Work to complete: Could you find every line in the records below that contains the word "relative" and copy it?

(Records from a data collection)
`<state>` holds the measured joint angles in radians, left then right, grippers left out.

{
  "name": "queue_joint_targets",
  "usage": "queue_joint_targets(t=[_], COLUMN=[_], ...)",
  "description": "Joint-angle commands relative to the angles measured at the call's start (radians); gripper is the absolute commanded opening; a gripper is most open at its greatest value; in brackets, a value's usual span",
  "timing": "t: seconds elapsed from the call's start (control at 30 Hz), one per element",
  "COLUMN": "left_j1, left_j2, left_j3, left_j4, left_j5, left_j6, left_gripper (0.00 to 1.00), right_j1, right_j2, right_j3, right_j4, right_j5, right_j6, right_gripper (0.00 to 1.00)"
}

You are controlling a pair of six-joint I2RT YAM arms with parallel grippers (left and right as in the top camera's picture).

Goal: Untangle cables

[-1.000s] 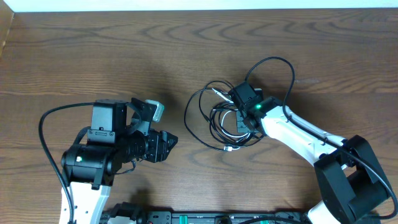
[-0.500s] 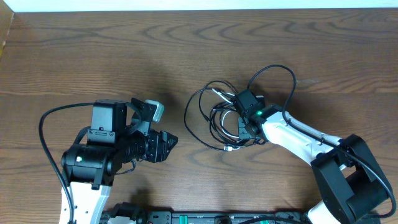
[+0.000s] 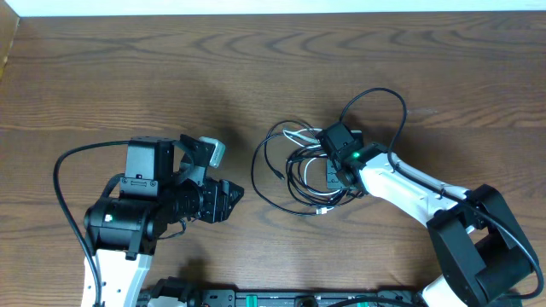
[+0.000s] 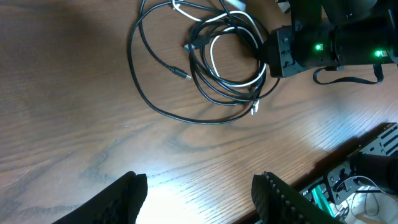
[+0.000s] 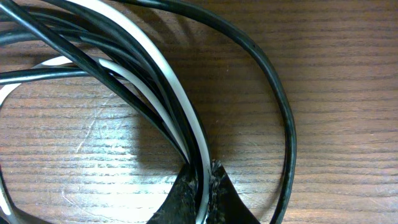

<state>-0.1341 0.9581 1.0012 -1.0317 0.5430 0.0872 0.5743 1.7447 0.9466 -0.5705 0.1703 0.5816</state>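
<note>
At the right edge of the cables, the right arm pinches black and white strands in its jaws. Well left of them, the left arm holds its jaws spread.

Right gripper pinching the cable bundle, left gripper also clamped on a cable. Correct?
No. The left gripper holds nothing: the left wrist view shows it open above the bare table, apart from the cables. The right gripper does pinch the bundle.
</note>
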Motion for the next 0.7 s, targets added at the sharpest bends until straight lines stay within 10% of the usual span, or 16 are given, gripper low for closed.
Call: queue_joint_targets(t=[0.0,0.3,0.5,0.67], left_j1=[-0.003,-0.003,-0.003,-0.003], left_j2=[0.002,0.002,0.002,0.002], left_j3=[0.018,0.017,0.016,0.016], left_j4=[-0.004,-0.014,-0.014,-0.003], left_j5=[-0.010,-0.010,-0.009,0.039], left_j6=[0.021,0.021,0.021,0.021], left_gripper=[0.60,0.59,0.13,0.08], right_j1=[-0.003,-0.003,-0.004,-0.004], right_j2=[0.002,-0.088,-0.168,-0.229], right_j3=[0.025,0.276,0.478,0.572], right_j4=[-0.015,-0.187,-0.238,-0.240], right_j5=[-0.027,-0.027,0.007,0.006], right_j6=[0.009,-0.057,-0.121,-0.143], right_gripper=[0.01,0.01,0.01,0.01])
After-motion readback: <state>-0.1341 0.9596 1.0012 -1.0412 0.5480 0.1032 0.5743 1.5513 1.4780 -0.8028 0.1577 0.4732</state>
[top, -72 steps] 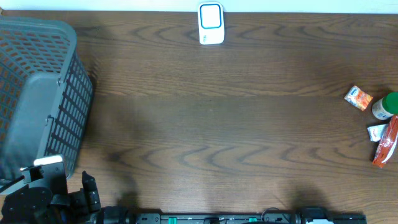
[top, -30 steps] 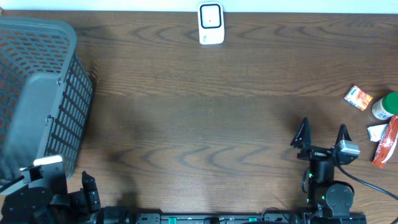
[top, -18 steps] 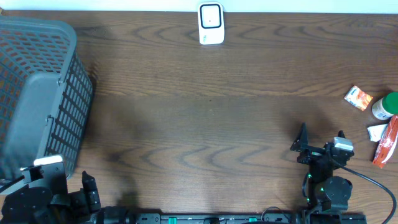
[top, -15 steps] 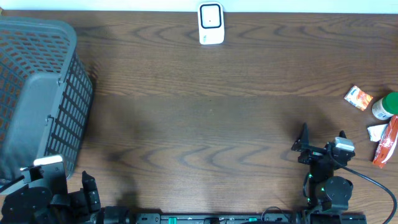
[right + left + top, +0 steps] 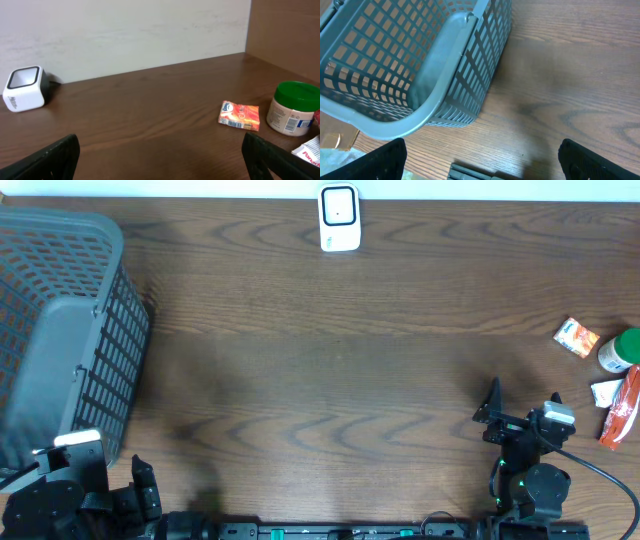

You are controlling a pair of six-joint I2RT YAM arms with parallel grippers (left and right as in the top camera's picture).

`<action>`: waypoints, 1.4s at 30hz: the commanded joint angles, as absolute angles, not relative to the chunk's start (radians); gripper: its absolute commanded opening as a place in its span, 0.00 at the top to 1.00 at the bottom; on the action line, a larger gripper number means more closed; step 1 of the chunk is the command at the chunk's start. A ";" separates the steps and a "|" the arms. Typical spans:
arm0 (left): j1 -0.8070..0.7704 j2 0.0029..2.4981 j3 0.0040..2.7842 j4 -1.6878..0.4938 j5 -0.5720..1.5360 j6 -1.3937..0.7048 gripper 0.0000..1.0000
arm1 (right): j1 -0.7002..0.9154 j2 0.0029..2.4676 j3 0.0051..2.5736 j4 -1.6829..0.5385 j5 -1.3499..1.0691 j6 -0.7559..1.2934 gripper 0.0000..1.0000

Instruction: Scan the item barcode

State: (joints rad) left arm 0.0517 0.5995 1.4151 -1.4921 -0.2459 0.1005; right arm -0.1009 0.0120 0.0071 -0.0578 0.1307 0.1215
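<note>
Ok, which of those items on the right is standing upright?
The white jar with the green lid; the small orange packet, white packet and red packet all lie flat.

my right arm (image 5: 540,488) is matte black, with green lights on its round joint, a pale grey block (image 5: 557,417) at the wrist and a black cable (image 5: 598,473) trailing off. my left arm (image 5: 50,500) is black too, with a white block (image 5: 78,440) on top. its fingertips (image 5: 375,162) are dark wedges.
</note>
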 commanded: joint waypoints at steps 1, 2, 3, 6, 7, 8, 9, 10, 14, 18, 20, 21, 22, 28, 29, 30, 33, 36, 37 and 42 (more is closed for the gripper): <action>0.056 0.599 1.421 -1.492 -0.255 0.088 0.03 | -0.110 0.006 0.006 -0.063 0.130 0.115 0.01; 0.056 0.599 1.421 -1.492 -0.255 0.088 0.03 | -0.110 0.006 0.006 -0.063 0.130 0.115 0.01; 0.056 0.599 1.421 -1.492 -0.255 0.088 0.03 | -0.110 0.006 0.006 -0.063 0.130 0.115 0.01; 0.056 0.599 1.421 -1.492 -0.255 0.088 0.03 | -0.110 0.006 0.006 -0.063 0.130 0.115 0.01; 0.056 0.599 1.421 -1.492 -0.255 0.088 0.03 | -0.110 0.006 0.006 -0.063 0.129 0.115 0.01; 0.056 0.599 1.421 -1.492 -0.255 0.088 0.03 | -0.110 0.006 0.006 -0.063 0.130 0.115 0.01; 0.056 0.599 1.421 -1.492 -0.255 0.088 0.03 | -0.110 0.006 0.006 -0.063 0.130 0.115 0.01; 0.056 0.599 1.421 -1.492 -0.255 0.088 0.03 | -0.110 0.006 0.006 -0.063 0.130 0.115 0.01; 0.055 0.599 1.421 -1.502 -0.220 0.087 0.03 | -0.110 0.006 0.006 -0.063 0.130 0.115 0.01; 0.054 0.559 1.340 -1.281 -0.012 0.088 0.03 | -0.110 0.006 0.006 -0.063 0.130 0.115 0.01; 0.054 0.494 1.212 -1.106 0.070 0.088 0.03 | -0.110 0.006 0.006 -0.063 0.130 0.115 0.01; 0.054 0.459 1.145 -1.041 0.100 0.088 0.03 | -0.110 0.006 0.006 -0.063 0.130 0.115 0.01; 0.054 0.429 1.089 -0.991 0.123 0.088 0.03 | -0.110 0.006 0.006 -0.063 0.129 0.115 0.01; 0.054 0.222 0.656 -0.619 0.225 0.088 0.03 | -0.110 0.006 0.006 -0.063 0.130 0.115 0.01; 0.054 0.194 0.583 -0.542 0.228 0.087 0.03 | -0.110 0.006 0.006 -0.063 0.130 0.115 0.01; 0.054 0.183 0.552 -0.508 0.228 0.086 0.03 | -0.110 0.006 0.006 -0.063 0.130 0.115 0.01; 0.054 0.145 0.406 -0.342 0.222 0.077 0.03 | -0.110 0.006 0.006 -0.063 0.129 0.115 0.01; 0.054 0.134 0.289 -0.207 0.194 0.076 0.03 | -0.110 0.006 0.006 -0.063 0.130 0.115 0.01; 0.054 0.131 0.266 -0.192 0.189 0.076 0.03 | -0.110 0.006 0.006 -0.063 0.129 0.115 0.01; 0.029 0.083 0.183 -0.179 0.102 0.064 0.03 | -0.110 0.006 0.006 -0.063 0.130 0.115 0.01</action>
State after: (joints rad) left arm 0.0460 0.1246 0.2142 -0.1974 0.1707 0.0780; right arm -0.1009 0.0116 0.0071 -0.0589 0.1280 0.1215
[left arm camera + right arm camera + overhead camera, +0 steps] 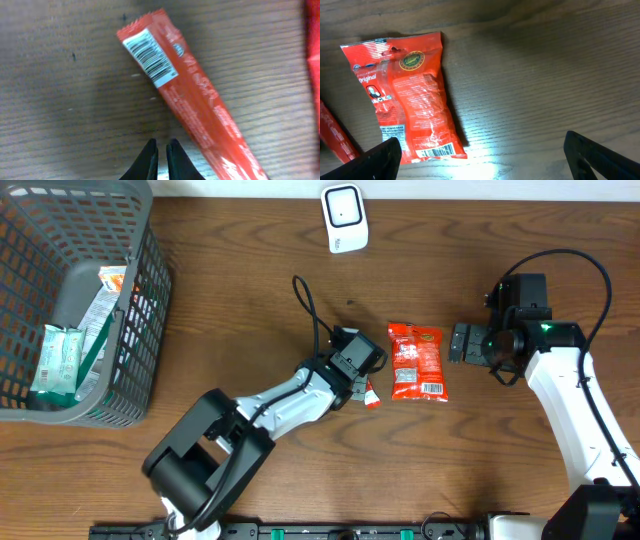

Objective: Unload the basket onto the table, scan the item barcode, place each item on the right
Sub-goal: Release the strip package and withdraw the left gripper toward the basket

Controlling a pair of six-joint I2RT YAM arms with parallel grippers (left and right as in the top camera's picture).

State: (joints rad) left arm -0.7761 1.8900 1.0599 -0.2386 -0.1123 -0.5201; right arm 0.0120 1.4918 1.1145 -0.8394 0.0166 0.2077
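Observation:
A slim red stick packet (195, 95) lies flat on the wood, its white barcode label (150, 57) facing up near the far end. My left gripper (161, 142) is shut just beside it, nothing between the fingers; the overhead view shows this gripper (362, 370) over the packet (371, 394). A red snack bag (417, 362) lies to the right, with a barcode (436, 151) at its lower corner. My right gripper (462, 342) stands open just right of the bag (410, 95), fingers spread wide over bare wood (481, 139). A white scanner (344, 218) stands at the back.
A grey mesh basket (140, 370) with several packets inside sits at the far left. A black cable (310, 310) curls behind the left gripper. Bare wooden table lies between the bag and the scanner.

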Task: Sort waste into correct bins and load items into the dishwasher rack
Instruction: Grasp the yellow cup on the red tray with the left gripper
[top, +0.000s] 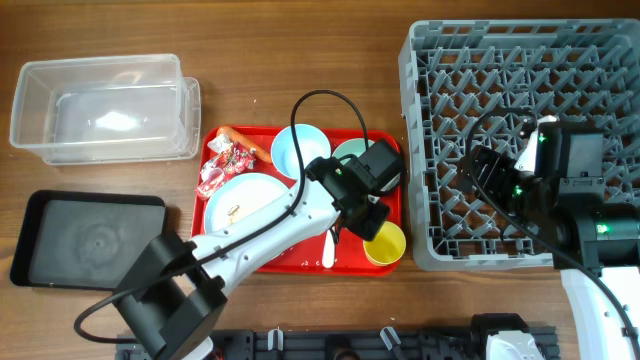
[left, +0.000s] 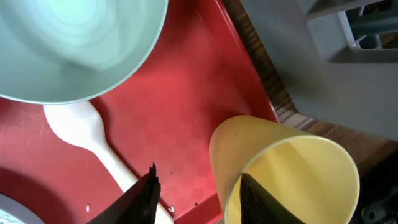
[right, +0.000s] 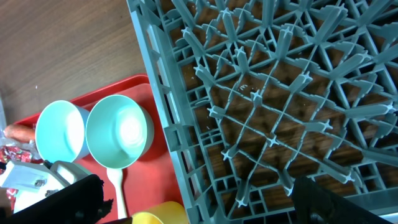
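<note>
My left gripper (top: 368, 215) (left: 199, 199) is open over the red tray's right end, one finger inside the small yellow cup (top: 385, 243) (left: 292, 174) and the other outside its wall. The mint green bowl (top: 348, 150) (left: 74, 43) and white spoon (top: 327, 250) (left: 81, 127) lie just beside it. The light blue bowl (top: 297, 148), pale blue plate (top: 245, 195), carrot piece (top: 240, 140) and red-and-white wrapper (top: 220, 165) are also on the tray. My right gripper (top: 485, 170) (right: 199, 205) is wide open and empty above the grey dishwasher rack (top: 420, 150) (right: 261, 93). No tissue shows.
The clear tub (top: 30, 110) stands at the back left and the black tray (top: 40, 200) in front of it, both left of the red tray (top: 300, 262). The rack's wall stands close to the tray's right edge. Small brownish scraps (top: 235, 210) lie on the plate.
</note>
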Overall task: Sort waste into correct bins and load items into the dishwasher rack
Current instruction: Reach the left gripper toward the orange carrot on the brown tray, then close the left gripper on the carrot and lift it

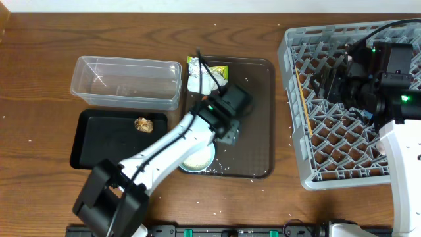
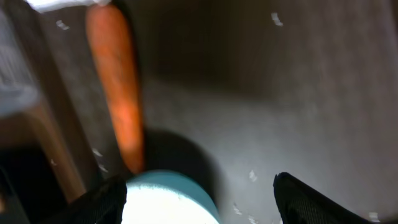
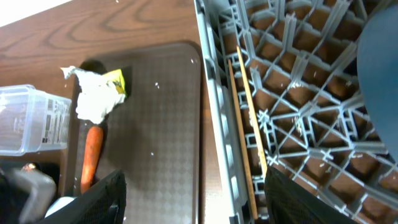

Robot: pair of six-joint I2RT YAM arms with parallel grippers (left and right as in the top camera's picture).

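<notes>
Clearly the left pincer [image 2: 199, 202] is the nearer one to the orange carrot stick [image 2: 115, 81], and its two dark fingers are spread wide with nothing held. The carrot lies on the brown serving tray [image 2: 280, 93], ahead of the pincer and to its left side. Its long axis runs away from the pincer, almost parallel to the left rim of the tray. Its near end lies close to the rim of the pale-blue bowl [image 2: 165, 199], which sits directly under the pincer.

I judge that the pincer must shift left and close across the narrow width of the carrot. The carrot is smooth and rounded, the tray has a fine pattern, and some white rice grains [image 2: 62, 25] are scattered on it. The right pincer [image 3: 196, 202] is also spread and empty, above the grey lattice dishwasher rack [image 3: 292, 74], where the thin wooden chopsticks [image 3: 245, 118] lie.
</notes>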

Result below:
  "description": "Joint-angle commands relative to the angles measured at the call's start (radians); gripper is the absolute commanded opening; a gripper is most open at its greatest value; in brackets, a value's usual span",
`<action>`: waypoints, 1.4s at 30hz: the commanded joint angles, as absolute angles, not relative to the chunk's start (radians); gripper: its absolute commanded opening as a place in its span, 0.00 at the top to 1.00 at the bottom; on the action line, a larger gripper number means more closed; step 1 of the chunk is the command at the chunk's start. A ";" separates the steps and a "|" the arms. Typical spans:

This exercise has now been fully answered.